[Entries taken from a collection]

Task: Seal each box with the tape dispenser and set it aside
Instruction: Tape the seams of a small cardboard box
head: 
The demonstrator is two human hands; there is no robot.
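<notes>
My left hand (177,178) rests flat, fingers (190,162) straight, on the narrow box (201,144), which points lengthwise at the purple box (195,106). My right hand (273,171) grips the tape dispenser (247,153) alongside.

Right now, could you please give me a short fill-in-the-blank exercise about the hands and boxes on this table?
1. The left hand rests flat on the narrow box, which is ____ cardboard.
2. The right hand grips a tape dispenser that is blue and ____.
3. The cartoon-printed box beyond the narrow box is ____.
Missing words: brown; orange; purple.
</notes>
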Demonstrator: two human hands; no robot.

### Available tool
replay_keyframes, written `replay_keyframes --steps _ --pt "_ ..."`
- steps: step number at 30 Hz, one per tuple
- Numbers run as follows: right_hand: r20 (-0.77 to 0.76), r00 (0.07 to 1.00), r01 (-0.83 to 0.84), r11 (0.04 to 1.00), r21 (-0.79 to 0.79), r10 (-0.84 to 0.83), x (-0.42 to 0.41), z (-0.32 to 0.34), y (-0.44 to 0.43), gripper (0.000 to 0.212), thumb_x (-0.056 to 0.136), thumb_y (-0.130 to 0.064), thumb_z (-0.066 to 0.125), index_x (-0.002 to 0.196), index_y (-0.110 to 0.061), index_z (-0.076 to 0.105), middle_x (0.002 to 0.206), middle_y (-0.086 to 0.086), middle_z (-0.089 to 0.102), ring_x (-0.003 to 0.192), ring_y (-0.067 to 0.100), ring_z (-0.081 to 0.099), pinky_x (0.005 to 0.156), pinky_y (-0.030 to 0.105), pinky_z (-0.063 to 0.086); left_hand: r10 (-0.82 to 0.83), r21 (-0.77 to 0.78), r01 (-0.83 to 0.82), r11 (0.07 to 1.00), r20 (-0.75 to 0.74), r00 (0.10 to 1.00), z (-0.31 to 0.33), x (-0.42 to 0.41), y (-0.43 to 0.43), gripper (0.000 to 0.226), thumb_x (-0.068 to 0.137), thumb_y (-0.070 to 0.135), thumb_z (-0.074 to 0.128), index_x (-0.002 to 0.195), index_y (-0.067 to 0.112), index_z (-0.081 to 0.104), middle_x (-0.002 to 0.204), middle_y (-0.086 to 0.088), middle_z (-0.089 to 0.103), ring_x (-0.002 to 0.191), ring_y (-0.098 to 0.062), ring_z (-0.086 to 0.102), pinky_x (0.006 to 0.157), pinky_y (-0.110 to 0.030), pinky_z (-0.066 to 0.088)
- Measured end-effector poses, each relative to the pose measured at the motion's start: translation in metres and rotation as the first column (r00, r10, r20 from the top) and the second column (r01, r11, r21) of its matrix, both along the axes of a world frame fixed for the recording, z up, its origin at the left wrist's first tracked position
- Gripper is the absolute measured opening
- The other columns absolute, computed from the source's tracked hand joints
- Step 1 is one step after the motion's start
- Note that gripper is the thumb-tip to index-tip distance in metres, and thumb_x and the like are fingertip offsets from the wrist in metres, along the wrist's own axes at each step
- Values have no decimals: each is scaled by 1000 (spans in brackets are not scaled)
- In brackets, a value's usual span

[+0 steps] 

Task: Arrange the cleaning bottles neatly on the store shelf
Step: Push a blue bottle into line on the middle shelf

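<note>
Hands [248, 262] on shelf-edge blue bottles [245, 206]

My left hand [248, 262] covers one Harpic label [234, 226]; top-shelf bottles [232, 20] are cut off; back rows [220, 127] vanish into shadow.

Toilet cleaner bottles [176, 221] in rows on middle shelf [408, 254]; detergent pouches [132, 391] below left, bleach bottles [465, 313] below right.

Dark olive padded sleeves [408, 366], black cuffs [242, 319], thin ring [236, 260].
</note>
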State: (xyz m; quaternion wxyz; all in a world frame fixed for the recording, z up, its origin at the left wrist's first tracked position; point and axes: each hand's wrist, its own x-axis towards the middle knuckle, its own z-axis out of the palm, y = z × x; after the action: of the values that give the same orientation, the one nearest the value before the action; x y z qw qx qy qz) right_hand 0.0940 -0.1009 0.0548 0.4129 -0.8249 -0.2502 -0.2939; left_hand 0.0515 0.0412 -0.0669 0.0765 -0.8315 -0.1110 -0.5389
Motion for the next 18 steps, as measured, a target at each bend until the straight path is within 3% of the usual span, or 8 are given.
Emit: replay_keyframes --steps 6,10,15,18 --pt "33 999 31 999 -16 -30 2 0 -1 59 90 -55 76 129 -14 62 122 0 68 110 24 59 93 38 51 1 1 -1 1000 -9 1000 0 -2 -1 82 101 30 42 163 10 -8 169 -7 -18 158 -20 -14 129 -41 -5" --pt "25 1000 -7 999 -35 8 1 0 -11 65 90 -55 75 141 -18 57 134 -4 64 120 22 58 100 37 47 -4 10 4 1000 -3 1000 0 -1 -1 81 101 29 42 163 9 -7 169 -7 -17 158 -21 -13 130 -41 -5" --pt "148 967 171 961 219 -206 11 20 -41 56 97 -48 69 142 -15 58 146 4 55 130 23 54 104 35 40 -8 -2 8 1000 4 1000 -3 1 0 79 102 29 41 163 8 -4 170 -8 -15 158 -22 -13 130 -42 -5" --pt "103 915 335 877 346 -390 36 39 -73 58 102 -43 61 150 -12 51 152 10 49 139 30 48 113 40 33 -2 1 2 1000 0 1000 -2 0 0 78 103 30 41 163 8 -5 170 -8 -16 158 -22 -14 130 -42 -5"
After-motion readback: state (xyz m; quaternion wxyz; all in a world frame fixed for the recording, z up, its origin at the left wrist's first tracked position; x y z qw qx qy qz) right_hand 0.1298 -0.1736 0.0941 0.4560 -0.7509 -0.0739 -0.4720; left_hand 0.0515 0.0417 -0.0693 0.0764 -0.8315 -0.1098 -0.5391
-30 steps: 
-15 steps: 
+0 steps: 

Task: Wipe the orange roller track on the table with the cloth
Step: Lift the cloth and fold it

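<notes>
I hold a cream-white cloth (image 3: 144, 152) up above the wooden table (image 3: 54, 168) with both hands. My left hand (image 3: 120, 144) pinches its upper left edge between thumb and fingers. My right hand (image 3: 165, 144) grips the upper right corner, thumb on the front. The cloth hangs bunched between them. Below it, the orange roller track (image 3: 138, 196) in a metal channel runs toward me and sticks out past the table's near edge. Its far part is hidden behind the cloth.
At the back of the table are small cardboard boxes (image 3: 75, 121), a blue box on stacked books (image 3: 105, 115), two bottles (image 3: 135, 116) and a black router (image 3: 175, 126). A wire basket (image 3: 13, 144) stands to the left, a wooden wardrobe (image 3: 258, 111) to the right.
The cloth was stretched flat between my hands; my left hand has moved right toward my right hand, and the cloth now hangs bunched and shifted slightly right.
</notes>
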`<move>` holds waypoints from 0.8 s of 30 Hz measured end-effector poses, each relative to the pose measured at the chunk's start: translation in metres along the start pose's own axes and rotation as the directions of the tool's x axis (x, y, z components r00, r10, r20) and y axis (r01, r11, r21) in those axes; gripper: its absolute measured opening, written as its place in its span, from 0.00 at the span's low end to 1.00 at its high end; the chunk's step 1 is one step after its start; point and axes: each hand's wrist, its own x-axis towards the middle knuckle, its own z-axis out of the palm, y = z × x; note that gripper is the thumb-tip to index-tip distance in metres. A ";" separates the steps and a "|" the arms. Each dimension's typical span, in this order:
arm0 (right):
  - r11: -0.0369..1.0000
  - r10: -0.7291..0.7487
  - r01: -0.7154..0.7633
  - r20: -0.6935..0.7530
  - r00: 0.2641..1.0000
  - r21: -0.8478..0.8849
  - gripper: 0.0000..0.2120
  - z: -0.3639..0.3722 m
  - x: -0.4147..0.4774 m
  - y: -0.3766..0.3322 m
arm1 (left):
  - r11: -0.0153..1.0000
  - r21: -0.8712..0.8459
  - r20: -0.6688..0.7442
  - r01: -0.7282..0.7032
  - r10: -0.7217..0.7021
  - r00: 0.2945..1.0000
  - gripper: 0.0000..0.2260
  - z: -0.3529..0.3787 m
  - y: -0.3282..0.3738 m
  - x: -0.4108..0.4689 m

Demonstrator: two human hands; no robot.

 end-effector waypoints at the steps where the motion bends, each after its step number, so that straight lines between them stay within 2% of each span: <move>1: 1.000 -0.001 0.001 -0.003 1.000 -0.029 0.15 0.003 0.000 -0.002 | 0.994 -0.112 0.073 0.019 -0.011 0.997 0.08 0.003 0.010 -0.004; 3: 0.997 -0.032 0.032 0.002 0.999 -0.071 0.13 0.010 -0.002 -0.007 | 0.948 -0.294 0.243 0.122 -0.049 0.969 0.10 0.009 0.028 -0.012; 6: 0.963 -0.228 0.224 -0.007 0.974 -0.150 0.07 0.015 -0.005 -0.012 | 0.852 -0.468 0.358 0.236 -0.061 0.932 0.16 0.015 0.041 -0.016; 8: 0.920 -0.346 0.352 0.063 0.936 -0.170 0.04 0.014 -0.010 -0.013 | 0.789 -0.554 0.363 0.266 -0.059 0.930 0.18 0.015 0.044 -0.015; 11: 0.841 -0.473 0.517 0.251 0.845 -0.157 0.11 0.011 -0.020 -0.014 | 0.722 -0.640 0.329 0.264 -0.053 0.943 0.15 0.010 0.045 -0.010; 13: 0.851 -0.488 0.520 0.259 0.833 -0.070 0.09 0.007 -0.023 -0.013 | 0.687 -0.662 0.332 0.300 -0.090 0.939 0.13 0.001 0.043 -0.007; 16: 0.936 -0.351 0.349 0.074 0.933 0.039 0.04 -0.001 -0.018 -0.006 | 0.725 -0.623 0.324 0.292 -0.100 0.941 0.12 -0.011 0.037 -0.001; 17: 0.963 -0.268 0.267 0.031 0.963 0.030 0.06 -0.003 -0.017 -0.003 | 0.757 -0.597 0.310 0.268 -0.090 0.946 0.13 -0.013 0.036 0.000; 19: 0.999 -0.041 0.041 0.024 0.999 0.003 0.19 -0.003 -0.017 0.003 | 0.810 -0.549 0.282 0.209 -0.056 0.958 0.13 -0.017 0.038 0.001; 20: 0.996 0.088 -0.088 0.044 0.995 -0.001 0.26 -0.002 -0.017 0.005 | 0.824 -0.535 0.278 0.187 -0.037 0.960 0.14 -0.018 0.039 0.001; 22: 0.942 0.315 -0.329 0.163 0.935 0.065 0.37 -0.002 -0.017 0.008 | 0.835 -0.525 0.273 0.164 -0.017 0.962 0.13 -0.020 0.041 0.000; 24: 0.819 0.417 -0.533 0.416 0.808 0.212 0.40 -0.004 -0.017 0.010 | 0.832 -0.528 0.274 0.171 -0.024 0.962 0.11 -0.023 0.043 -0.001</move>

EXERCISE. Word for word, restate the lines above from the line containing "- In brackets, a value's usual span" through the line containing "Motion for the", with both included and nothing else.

RESPONSE AREA.
- In brackets, a value's usual span

[+0 steps] 

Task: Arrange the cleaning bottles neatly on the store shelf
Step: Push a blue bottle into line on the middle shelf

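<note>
Hands [248, 262] on shelf-edge blue bottles [245, 206]

My left hand [248, 262] covers one Harpic label [234, 226]; top-shelf bottles [232, 20] are cut off; back rows [220, 127] vanish into shadow.

Toilet cleaner bottles [176, 221] in rows on middle shelf [408, 254]; detergent pouches [132, 391] below left, bleach bottles [465, 313] below right.

Dark olive padded sleeves [408, 366], black cuffs [242, 319], thin ring [236, 260].
</note>
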State: (xyz m; quaternion wxyz; all in a world frame fixed for the recording, z up, its origin at the left wrist's first tracked position; point and axes: each hand's wrist, its own x-axis towards the middle knuckle, its own z-axis out of the palm, y = z × x; after the action: of the values that give the same orientation, the one nearest the value before the action; x y z qw qx qy qz) right_hand 0.0940 -0.1009 0.0548 0.4129 -0.8249 -0.2502 -0.2939; left_hand 0.0515 0.0412 -0.0669 0.0765 -0.8315 -0.1110 -0.5389
Motion for the next 18 steps, as measured, a target at each bend until the straight path is within 3% of the usual span, or 8 are given.

No additional output is expected for this exercise.